Tuttavia, la reticenza cinese nel condividere qualunque tipo di informazione sui propri vaccini ha in parte intaccato la fiducia che molti paesi in via di sviluppo riponevano in Pechino. Ciononostante, sia l’India sia, soprattutto, la Cina hanno costantemente rigettato le accuse secondo cui dietro alla distribuzione dei vaccini a paesi terzi ci sarebbe un chiaro disegno politico, sostenendo, al contrario, come esse considerino – prendendo le distanze dall’occidente – i vaccini un “bene pubblico” la cui fruizione, di conseguenza, non può limitarsi al paese che lo produce o che ne detiene più ingenti quantità.

La rivalità strategica si è fatta più pronunciata in quei paesi in cui India e Cina competono senza esclusione di colpi per garantirsi un’influenza – sempre maggiore. Ciò soprattutto a causa del fatto che il Covid ha concesso all’India, ridenominata la “farmacia del mondo”, l’insperata opportunità diplomatica di seguire le proprie aspirazioni di assurgere al ruolo di potenza globale. Se, infatti, la propria industria farmaceutica aveva già consentito a Nuova Delhi di diventare il principale fornitore di medicinali essenziali nei confronti dei paesi in via di sviluppo, il Covid le sta fornendo l’occasione per rintuzzare la crescente influenza cinese. Fino a questo momento l’India, nonostante il programma di immunizzazione rivolto ai propri cittadini languisca nelle zone basse delle graduatorie mondiali, ha distribuito circa 36 milioni di dosi, di cui circa 6 milioni sotto forma di aiuti umanitari. Pechino, dal canto suo, ha proceduto a una distribuzione del proprio vaccino su scala altrettanto ampia (oltre 60 paesi nel mondo), focalizzando la sua attenzione in particolare sull’Africa, sul medio oriente e sui paesi del sudest asiatico. Nel caso di questi ultimi, con cui le frizioni per il controllo del mar Cinese meridionale sono particolarmente intense, è facile immaginare come l’obiettivo di Pechino, attraverso la “diplomazia dei vaccini”, sia quello di ammorbidire la loro disposizione nei suoi confronti, procedendo al consolidamento delle relazioni economiche e al rafforzamento del progetto della Nuova via della seta, che proprio nel sudest asiatico trova uno snodo di fondamentale importanza.
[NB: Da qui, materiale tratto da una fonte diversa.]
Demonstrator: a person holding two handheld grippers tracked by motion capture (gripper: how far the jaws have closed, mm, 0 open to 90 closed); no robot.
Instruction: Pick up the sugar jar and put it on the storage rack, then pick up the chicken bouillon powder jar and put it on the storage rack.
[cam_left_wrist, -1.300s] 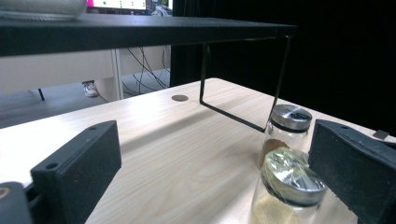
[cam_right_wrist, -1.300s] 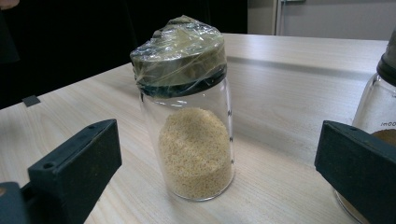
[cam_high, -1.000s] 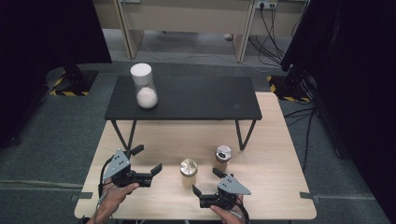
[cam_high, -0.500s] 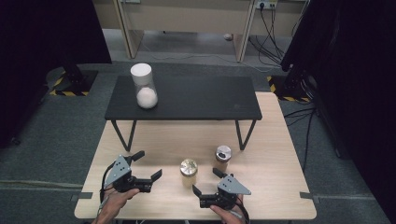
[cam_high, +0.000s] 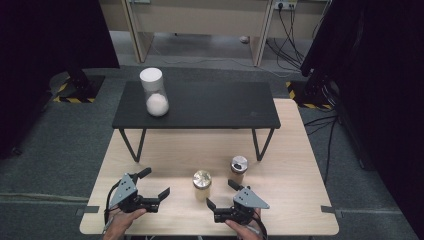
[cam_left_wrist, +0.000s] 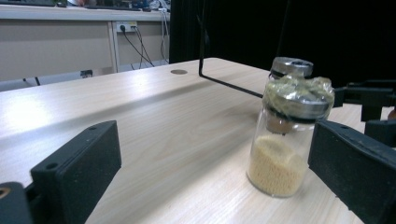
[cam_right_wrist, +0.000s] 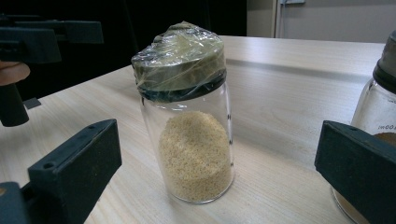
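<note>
A small glass jar of yellow grains (cam_high: 202, 183), its lid wrapped in clear film, stands on the wooden table (cam_high: 300, 185). A second jar with a silver lid (cam_high: 239, 169) stands just right of it and farther back. My left gripper (cam_high: 156, 182) is open to the left of the grain jar, apart from it. My right gripper (cam_high: 220, 193) is open just in front of that jar. In the right gripper view the grain jar (cam_right_wrist: 194, 121) stands ahead between the wide jaws, untouched, with the second jar (cam_right_wrist: 378, 107) at the right. The left gripper view has the grain jar (cam_left_wrist: 285, 140) near its right jaw.
A low black table (cam_high: 200, 107) stands on the far half of the wooden table. Its thin legs (cam_high: 257, 145) come down close behind the jars. A clear cylinder with a white ball inside (cam_high: 154, 92) stands on its left end.
My left gripper has drifted a little toward the near edge of the table. The right gripper and both jars have stayed put.
</note>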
Anche se le nazioni in via di sviluppo dovrebbero avere accesso alle dosi di vaccino provenienti dall’iniziativa Covax, un programma guidato dall’Organizzazione mondiale della sanità e volto ad acquisire vaccini da redistribuire ai paesi più indigenti, è lecito pensare che le aziende farmaceutiche occidentali siano più interessate al mercato delle nazioni ricche che lottano per contenere i propri focolai. Anche per questa ragione, molti paesi in via di sviluppo continueranno a volgere la propria attenzione almeno per una parte del proprio programma di vaccinazione alle donazioni e agli acquisti dalla Cina e dall’India. La guerra dei vaccini, insomma, è solo agli inizi.